Description of the task: Please retype each record exactly as it stands below.

[Collected data]
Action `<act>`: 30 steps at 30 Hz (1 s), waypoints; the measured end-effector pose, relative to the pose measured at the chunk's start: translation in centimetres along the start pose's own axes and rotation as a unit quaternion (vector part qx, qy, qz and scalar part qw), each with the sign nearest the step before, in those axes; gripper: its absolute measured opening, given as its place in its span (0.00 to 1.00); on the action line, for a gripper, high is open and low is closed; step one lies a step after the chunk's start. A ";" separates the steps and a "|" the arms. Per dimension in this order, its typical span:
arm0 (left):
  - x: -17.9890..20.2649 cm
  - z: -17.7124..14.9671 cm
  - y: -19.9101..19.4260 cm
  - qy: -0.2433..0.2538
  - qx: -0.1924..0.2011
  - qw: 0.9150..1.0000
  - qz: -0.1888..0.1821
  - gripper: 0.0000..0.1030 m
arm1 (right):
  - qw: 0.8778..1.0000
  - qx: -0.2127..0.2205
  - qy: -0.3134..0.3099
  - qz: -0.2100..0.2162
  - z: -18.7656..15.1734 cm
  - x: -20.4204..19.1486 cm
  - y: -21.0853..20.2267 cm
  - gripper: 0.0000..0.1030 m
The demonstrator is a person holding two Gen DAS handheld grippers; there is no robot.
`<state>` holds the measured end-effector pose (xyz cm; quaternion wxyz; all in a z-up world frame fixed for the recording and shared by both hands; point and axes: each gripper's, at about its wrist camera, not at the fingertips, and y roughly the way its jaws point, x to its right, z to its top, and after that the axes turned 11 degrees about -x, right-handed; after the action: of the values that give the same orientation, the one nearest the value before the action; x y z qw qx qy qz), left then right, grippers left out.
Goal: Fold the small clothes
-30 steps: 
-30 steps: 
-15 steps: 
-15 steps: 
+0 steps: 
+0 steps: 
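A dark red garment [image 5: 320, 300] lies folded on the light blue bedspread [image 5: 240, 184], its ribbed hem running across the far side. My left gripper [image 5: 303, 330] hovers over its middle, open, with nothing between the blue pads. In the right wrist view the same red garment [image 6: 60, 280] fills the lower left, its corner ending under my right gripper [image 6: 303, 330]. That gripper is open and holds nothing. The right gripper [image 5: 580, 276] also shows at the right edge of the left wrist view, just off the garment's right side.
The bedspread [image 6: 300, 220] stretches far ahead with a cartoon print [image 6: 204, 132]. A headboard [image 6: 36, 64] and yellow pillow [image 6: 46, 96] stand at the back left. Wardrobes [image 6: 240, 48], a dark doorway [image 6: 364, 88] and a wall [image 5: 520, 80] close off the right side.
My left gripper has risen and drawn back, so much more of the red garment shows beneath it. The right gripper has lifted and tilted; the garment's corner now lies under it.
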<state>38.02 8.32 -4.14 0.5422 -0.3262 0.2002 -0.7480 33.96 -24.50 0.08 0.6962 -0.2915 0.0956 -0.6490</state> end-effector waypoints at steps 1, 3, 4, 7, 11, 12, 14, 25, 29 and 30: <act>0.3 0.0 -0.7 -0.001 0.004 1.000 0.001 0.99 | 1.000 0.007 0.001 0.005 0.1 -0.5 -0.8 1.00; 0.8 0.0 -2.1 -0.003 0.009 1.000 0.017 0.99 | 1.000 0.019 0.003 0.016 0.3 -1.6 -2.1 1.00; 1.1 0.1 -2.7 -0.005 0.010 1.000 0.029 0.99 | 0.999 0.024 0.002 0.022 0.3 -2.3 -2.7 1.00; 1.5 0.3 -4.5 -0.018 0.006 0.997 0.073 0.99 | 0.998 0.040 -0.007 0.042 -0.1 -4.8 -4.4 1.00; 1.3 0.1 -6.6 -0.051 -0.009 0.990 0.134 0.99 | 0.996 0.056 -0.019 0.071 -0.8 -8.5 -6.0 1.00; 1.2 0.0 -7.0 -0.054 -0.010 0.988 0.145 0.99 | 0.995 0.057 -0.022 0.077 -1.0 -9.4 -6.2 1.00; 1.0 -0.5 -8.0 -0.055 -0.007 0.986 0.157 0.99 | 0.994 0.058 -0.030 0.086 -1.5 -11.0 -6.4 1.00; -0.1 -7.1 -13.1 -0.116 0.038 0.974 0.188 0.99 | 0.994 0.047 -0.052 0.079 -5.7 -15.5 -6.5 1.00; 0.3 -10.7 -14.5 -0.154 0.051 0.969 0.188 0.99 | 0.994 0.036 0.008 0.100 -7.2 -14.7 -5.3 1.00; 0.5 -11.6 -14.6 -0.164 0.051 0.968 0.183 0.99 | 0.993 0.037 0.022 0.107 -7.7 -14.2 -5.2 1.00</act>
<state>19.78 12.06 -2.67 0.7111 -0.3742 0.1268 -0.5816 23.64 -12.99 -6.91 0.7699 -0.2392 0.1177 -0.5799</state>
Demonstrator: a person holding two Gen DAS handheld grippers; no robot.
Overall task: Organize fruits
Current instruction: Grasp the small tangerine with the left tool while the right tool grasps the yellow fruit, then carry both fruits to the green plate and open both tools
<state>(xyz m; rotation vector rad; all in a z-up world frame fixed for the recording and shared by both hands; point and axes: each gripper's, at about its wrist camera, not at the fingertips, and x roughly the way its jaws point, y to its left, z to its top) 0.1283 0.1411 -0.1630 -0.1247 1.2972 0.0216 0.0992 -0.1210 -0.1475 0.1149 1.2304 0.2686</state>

Solution for this problem:
Action `<act>`: 30 steps at 30 Hz (1 s), waypoints; the measured end-effector pose, relative to the pose measured at the chunk's start: translation in centimetres along the start pose's own axes and rotation as a unit quaternion (vector part qx, qy, qz and scalar part qw), each with the sign nearest the step before, in those axes; gripper: its absolute measured opening, given as its place in its span (0.00 to 1.00); on the action line, for a gripper, high is open and low is closed; step one lies a step after the chunk's start. A ";" separates the steps and a "|" the arms. Per dimension in this order, its typical span:
arm0 (left):
  - x: -17.9890..20.2649 cm
  - z: -17.7124..14.9671 cm
  - y: -19.9101..19.4260 cm
  - qy: -0.2433..0.2538
  - qx: -0.1924..0.2011
  - qw: 0.9150..1.0000
  - qz: -0.1888..0.1821
  - gripper: 0.0000..0.1030 m
arm1 (right):
  - qw: 0.8778..1.0000
  - qx: -0.2127..0.2205
  - qy: -0.3134..0.3099
  - qz: -0.2100..0.2162
  - z: -18.7656..15.1734 cm
  - x: -20.4204..19.1486 cm
  - y: -21.0853..20.2267 cm
  - gripper: 0.0000..0.1030 m
The demonstrator is a person holding two Gen DAS handheld grippers; there is no robot.
`<state>` holds the measured end-effector pose (xyz cm; quaternion wxyz; all in a z-up world frame fixed for the recording and shared by both hands; point and axes: each gripper's, at about its wrist camera, not at the fingertips, and y roughly the way its jaws point, x to its right, z to its top, and after that the axes turned 11 degrees about -x, right-handed; after the action: of the values that give the same orientation, the one nearest the value before the action; x y z qw qx qy qz), left then right, grippers left out.
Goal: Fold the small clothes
-30 steps: 
-30 steps: 
-15 steps: 
-15 steps: 
+0 steps: 
+0 steps: 
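A dark red garment [image 5: 320, 300] lies folded on the light blue bedspread [image 5: 240, 184], its ribbed hem running across the far side. My left gripper [image 5: 303, 330] hovers over its middle, open, with nothing between the blue pads. In the right wrist view the same red garment [image 6: 60, 280] fills the lower left, its corner ending under my right gripper [image 6: 303, 330]. That gripper is open and holds nothing. The right gripper [image 5: 580, 276] also shows at the right edge of the left wrist view, just off the garment's right side.
The bedspread [image 6: 300, 220] stretches far ahead with a cartoon print [image 6: 204, 132]. A headboard [image 6: 36, 64] and yellow pillow [image 6: 46, 96] stand at the back left. Wardrobes [image 6: 240, 48], a dark doorway [image 6: 364, 88] and a wall [image 5: 520, 80] close off the right side.
My left gripper has risen and drawn back, so much more of the red garment shows beneath it. The right gripper has lifted and tilted; the garment's corner now lies under it.
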<state>38.02 8.32 -4.14 0.5422 -0.3262 0.2002 -0.7480 33.96 -24.50 0.08 0.6962 -0.2915 0.0956 -0.6490</state> end-effector waypoints at steps 1, 3, 4, 7, 11, 12, 14, 25, 29 and 30: <act>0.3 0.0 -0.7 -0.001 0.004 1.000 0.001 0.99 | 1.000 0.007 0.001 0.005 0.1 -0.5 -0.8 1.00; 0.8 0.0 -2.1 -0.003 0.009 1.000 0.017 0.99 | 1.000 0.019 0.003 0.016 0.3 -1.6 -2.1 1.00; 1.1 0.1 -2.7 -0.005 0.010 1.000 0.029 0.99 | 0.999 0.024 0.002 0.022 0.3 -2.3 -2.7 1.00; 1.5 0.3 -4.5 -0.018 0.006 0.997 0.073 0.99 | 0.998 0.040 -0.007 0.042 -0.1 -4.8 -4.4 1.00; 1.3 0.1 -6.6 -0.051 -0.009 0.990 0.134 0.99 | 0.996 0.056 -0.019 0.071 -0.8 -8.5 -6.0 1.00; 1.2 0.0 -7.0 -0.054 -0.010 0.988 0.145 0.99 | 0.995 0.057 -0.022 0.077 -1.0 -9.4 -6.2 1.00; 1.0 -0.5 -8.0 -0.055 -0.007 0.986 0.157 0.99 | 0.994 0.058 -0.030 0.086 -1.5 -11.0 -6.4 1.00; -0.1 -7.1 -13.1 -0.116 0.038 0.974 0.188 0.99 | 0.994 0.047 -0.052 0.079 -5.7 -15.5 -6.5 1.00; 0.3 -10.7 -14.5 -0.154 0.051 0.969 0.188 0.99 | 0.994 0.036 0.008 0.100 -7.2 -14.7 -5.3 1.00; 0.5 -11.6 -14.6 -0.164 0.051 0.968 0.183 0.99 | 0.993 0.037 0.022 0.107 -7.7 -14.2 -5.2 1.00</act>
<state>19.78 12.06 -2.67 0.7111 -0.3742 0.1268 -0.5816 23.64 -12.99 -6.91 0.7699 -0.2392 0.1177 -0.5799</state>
Demonstrator: a person holding two Gen DAS handheld grippers; no robot.
Overall task: Organize fruits
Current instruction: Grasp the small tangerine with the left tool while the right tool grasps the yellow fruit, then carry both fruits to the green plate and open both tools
<state>(xyz m; rotation vector rad; all in a z-up world frame fixed for the recording and shared by both hands; point and axes: each gripper's, at about its wrist camera, not at the fingertips, and x roughly the way its jaws point, y to its left, z to its top) 0.1283 0.1411 -0.1630 -0.1247 1.2972 0.0216 0.0992 -0.1210 -0.1475 0.1149 1.2304 0.2686</state>

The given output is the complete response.